> **What to produce**
Word for word, restate the lines of the data from the first through the one containing "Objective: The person", and nothing else.

┄┄┄┄┄┄┄┄┄┄

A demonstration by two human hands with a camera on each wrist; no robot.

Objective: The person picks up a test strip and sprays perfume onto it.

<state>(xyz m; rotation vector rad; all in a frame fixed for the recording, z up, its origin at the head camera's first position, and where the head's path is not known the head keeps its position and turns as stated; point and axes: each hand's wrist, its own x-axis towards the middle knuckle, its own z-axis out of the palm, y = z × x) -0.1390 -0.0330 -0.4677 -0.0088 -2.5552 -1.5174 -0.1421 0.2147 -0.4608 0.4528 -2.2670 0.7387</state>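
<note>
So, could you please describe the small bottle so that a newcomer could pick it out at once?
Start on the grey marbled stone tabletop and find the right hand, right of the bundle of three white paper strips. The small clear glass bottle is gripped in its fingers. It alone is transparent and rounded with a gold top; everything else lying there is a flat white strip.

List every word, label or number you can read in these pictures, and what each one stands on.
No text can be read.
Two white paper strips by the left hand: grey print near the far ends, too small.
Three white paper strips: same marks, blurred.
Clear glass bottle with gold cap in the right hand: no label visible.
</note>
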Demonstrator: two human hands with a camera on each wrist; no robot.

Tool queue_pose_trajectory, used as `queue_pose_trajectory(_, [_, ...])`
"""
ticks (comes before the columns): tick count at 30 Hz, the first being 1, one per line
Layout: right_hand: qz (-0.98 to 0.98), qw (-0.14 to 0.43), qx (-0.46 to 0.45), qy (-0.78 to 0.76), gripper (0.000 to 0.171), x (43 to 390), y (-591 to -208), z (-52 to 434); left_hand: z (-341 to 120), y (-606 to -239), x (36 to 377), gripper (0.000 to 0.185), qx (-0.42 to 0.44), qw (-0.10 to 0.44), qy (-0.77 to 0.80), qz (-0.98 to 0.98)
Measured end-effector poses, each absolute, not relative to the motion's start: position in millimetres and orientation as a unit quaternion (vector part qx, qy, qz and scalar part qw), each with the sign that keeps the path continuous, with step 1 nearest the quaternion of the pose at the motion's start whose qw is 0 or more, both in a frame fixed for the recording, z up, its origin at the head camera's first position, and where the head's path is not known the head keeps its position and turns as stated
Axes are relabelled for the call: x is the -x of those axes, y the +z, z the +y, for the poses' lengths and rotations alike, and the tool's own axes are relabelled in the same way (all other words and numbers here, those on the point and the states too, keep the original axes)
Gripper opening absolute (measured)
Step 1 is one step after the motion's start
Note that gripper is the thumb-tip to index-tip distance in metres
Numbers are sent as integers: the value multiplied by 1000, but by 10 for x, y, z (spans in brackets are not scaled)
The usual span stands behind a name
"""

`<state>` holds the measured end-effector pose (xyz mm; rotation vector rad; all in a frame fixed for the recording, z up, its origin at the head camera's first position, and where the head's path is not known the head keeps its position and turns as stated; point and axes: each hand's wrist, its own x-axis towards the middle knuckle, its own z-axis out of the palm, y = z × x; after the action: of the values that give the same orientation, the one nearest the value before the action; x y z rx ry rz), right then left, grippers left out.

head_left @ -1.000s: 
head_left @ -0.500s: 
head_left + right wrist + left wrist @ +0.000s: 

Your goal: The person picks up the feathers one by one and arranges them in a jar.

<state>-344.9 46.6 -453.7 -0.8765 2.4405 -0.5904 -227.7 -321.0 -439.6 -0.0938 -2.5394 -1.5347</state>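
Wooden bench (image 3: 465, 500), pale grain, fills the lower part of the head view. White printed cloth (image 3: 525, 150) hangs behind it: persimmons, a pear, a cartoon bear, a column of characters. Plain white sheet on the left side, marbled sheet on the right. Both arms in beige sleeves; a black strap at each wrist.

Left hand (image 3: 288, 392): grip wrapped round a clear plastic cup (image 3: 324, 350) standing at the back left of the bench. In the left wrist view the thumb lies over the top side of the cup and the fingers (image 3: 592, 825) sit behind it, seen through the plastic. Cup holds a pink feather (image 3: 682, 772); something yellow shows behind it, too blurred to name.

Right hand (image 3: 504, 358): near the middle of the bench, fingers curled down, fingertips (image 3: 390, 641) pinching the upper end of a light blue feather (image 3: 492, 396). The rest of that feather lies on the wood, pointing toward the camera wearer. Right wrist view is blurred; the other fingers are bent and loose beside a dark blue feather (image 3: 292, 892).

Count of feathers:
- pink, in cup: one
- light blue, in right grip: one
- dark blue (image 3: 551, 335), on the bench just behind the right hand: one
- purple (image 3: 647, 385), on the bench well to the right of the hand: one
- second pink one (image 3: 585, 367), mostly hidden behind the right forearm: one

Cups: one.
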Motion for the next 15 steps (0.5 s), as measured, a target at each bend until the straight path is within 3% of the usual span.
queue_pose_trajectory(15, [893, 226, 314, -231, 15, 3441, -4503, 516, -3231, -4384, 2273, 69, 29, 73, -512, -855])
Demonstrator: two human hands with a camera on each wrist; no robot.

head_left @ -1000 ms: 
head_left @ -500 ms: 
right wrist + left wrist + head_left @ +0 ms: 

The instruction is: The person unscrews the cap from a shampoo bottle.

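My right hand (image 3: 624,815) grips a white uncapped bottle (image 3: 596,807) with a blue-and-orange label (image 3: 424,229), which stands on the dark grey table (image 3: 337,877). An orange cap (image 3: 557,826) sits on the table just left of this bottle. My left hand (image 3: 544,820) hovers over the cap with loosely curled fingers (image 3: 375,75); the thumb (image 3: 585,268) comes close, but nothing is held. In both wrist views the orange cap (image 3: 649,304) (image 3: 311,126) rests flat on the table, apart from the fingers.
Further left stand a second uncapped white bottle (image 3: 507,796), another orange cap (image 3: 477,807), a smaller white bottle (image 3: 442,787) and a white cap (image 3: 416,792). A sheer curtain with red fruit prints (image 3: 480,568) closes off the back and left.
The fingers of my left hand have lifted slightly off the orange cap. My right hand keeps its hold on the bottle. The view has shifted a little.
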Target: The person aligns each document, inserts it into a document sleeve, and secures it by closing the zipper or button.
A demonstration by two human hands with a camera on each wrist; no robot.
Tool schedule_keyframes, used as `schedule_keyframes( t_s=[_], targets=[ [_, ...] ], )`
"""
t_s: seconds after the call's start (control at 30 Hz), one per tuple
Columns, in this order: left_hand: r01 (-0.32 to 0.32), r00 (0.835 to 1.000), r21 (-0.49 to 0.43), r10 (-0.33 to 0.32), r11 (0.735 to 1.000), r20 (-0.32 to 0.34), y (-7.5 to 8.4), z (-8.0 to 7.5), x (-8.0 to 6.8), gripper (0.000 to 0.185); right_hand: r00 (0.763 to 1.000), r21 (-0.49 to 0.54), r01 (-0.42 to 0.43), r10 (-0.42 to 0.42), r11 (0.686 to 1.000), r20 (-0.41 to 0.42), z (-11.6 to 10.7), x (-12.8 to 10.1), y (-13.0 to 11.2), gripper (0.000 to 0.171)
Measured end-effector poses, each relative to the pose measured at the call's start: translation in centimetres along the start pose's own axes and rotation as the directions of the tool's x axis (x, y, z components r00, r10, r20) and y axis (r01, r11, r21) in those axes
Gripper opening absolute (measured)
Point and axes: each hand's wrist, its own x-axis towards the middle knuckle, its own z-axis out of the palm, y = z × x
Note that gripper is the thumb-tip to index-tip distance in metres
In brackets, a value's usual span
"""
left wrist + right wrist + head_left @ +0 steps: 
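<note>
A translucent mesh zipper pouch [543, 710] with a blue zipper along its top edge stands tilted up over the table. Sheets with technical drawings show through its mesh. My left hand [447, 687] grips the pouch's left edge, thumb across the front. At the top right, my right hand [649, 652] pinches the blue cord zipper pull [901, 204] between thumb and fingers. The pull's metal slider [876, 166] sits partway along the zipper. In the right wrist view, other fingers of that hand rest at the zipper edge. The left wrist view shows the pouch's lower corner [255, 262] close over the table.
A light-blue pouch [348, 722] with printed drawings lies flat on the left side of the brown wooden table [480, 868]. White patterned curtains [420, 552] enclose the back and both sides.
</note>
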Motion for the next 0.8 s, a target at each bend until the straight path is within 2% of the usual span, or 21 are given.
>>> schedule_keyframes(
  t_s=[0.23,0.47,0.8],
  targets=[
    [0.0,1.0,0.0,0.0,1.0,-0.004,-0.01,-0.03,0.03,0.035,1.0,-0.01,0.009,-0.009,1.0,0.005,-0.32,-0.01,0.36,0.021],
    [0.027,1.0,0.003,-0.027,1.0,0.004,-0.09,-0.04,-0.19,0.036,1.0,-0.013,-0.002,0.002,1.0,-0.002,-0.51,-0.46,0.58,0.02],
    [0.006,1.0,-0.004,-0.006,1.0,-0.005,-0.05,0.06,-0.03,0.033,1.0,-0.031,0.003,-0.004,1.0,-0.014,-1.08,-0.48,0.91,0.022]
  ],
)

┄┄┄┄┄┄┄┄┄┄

> **Written solution**
A demonstration by two human hands with a camera on each wrist; no robot.

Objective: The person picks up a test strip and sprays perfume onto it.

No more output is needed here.